TASK BRIEF:
Return exactly and only these lines: the first of the listing through the one containing "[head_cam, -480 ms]".

PROVIDED DATA:

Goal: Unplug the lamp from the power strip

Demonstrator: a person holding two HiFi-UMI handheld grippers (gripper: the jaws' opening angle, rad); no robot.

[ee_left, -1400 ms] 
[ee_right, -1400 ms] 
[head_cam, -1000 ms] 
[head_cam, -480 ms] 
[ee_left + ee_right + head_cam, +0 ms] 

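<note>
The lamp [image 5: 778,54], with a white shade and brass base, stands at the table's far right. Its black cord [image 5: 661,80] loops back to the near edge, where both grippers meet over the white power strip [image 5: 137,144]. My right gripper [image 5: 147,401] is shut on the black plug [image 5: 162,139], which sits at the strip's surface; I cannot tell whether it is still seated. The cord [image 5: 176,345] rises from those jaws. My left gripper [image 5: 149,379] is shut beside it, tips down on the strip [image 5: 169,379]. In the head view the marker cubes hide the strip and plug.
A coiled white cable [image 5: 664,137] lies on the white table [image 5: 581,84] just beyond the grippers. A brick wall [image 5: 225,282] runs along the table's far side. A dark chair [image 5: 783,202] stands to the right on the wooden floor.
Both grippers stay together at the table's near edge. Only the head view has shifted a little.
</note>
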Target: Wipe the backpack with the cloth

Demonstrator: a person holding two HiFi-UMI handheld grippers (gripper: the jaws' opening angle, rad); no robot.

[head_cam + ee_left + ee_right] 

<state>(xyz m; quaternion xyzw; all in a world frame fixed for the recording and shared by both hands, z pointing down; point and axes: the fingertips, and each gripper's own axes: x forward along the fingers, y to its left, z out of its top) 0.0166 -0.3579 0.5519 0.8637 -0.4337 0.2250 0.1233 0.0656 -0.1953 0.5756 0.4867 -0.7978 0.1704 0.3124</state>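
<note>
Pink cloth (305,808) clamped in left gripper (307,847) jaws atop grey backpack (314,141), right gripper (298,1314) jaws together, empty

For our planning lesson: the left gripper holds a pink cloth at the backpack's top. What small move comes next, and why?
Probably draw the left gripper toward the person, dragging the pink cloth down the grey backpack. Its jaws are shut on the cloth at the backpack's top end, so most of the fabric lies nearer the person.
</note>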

SOLUTION:
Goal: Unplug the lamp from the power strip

Demonstrator: a person holding two HiFi-UMI handheld grippers (gripper: the jaws' opening angle, rad); no robot.

[ee_left, -1400 ms] 
[ee_right, -1400 ms] 
[head_cam, -1000 ms] 
[head_cam, -480 ms] 

No more is needed to finish this exercise.